--- Data shown Enclosed Below ---

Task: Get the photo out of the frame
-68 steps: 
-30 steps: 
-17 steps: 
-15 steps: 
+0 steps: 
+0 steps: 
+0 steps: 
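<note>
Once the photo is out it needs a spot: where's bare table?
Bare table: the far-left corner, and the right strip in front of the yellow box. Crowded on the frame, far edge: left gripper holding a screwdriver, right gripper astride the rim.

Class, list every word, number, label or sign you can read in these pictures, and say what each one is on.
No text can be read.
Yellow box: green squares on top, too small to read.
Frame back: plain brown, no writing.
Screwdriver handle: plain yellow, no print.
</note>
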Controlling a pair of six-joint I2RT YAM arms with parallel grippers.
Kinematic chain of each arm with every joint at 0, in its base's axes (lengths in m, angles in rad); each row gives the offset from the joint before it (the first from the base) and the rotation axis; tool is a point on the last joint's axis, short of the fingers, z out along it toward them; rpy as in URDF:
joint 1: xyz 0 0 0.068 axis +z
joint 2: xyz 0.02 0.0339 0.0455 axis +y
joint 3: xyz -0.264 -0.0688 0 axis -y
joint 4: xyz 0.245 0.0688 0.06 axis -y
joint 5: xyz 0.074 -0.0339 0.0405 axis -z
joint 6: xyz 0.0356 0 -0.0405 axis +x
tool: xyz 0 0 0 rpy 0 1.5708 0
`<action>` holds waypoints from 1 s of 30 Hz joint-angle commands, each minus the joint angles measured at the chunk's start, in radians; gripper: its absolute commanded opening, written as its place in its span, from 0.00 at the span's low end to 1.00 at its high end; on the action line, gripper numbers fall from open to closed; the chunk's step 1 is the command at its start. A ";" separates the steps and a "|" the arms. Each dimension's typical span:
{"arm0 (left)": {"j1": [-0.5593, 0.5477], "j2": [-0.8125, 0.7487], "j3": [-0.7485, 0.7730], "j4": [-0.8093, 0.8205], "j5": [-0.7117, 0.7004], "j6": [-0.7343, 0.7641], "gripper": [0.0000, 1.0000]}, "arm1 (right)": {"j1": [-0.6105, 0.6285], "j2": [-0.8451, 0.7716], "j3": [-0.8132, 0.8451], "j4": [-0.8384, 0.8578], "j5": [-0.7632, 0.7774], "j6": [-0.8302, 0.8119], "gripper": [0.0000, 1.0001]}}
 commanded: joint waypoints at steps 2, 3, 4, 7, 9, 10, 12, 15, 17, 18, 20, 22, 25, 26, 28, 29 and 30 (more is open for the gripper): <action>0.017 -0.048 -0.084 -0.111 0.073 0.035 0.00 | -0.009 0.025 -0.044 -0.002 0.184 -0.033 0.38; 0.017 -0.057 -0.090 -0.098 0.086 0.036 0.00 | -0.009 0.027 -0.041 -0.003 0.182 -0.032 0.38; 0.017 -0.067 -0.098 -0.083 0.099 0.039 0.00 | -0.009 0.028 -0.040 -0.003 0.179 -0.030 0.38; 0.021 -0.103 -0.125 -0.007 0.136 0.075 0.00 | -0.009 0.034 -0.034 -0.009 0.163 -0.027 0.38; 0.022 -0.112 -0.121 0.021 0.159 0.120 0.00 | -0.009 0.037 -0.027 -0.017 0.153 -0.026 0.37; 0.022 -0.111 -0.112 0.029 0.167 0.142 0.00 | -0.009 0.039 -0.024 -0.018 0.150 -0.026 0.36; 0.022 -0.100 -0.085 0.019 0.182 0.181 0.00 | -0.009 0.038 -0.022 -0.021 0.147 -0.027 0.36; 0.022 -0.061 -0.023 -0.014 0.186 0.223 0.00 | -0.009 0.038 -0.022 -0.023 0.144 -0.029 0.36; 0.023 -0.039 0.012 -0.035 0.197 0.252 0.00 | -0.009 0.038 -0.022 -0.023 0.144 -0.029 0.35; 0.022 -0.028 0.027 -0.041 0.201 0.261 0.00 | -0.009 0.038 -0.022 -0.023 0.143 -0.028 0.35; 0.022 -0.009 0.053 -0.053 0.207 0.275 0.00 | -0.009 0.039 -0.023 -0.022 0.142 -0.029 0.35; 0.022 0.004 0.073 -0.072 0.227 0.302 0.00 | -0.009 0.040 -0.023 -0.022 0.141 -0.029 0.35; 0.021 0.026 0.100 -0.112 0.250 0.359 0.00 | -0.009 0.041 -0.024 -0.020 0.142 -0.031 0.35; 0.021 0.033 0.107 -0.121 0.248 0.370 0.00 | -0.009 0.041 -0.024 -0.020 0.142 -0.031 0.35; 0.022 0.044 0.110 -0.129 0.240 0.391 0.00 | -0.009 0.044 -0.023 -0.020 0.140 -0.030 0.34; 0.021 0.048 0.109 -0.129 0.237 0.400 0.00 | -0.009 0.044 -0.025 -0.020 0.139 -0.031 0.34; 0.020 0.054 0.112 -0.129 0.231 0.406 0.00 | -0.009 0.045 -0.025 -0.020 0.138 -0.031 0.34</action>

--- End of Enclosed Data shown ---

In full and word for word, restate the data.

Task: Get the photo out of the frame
-68 steps: 
-30 steps: 
-17 steps: 
-15 steps: 
+0 steps: 
+0 steps: 
+0 steps: 
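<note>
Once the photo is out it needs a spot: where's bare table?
Bare table: the far-left corner, and the right strip in front of the yellow box. Crowded on the frame, far edge: left gripper holding a screwdriver, right gripper astride the rim.

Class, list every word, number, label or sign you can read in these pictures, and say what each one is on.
No text can be read.
Yellow box: green squares on top, too small to read.
Frame back: plain brown, no writing.
Screwdriver handle: plain yellow, no print.
</note>
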Controlling a pair of six-joint I2RT YAM arms with parallel grippers.
Kinematic chain of each arm with every joint at 0, in its base's axes (lengths in m, angles in rad); each row gives the offset from the joint before it (the first from the base) and the rotation axis; tool is a point on the last joint's axis, short of the fingers, z out along it toward them; rpy as in URDF:
joint 1: xyz 0 0 0.068 axis +z
joint 2: xyz 0.02 0.0339 0.0455 axis +y
joint 3: xyz -0.264 -0.0688 0 axis -y
joint 4: xyz 0.245 0.0688 0.06 axis -y
joint 5: xyz 0.074 -0.0339 0.0405 axis -z
joint 6: xyz 0.0356 0 -0.0405 axis +x
tool: xyz 0 0 0 rpy 0 1.5708 0
`<action>` holds waypoints from 1 s of 30 Hz joint-angle commands, each minus the joint angles measured at the chunk's start, in radians; gripper: its absolute commanded opening, written as its place in its span, from 0.00 at the span's low end to 1.00 at its high end; on the action line, gripper numbers fall from open to closed; the chunk's step 1 is the command at its start. A ";" separates the steps and a "|" the arms. Each dimension's typical span:
{"arm0 (left)": {"j1": [-0.5593, 0.5477], "j2": [-0.8125, 0.7487], "j3": [-0.7485, 0.7730], "j4": [-0.8093, 0.8205], "j5": [-0.7117, 0.7004], "j6": [-0.7343, 0.7641], "gripper": [0.0000, 1.0000]}, "arm1 (right)": {"j1": [-0.6105, 0.6285], "j2": [-0.8451, 0.7716], "j3": [-0.8132, 0.8451], "j4": [-0.8384, 0.8578], "j5": [-0.7632, 0.7774], "j6": [-0.8302, 0.8119], "gripper": [0.0000, 1.0001]}}
 commanded: joint waypoints at steps 2, 3, 4, 7, 9, 10, 12, 15, 17, 18, 20, 22, 25, 26, 28, 29 and 30 (more is open for the gripper): <action>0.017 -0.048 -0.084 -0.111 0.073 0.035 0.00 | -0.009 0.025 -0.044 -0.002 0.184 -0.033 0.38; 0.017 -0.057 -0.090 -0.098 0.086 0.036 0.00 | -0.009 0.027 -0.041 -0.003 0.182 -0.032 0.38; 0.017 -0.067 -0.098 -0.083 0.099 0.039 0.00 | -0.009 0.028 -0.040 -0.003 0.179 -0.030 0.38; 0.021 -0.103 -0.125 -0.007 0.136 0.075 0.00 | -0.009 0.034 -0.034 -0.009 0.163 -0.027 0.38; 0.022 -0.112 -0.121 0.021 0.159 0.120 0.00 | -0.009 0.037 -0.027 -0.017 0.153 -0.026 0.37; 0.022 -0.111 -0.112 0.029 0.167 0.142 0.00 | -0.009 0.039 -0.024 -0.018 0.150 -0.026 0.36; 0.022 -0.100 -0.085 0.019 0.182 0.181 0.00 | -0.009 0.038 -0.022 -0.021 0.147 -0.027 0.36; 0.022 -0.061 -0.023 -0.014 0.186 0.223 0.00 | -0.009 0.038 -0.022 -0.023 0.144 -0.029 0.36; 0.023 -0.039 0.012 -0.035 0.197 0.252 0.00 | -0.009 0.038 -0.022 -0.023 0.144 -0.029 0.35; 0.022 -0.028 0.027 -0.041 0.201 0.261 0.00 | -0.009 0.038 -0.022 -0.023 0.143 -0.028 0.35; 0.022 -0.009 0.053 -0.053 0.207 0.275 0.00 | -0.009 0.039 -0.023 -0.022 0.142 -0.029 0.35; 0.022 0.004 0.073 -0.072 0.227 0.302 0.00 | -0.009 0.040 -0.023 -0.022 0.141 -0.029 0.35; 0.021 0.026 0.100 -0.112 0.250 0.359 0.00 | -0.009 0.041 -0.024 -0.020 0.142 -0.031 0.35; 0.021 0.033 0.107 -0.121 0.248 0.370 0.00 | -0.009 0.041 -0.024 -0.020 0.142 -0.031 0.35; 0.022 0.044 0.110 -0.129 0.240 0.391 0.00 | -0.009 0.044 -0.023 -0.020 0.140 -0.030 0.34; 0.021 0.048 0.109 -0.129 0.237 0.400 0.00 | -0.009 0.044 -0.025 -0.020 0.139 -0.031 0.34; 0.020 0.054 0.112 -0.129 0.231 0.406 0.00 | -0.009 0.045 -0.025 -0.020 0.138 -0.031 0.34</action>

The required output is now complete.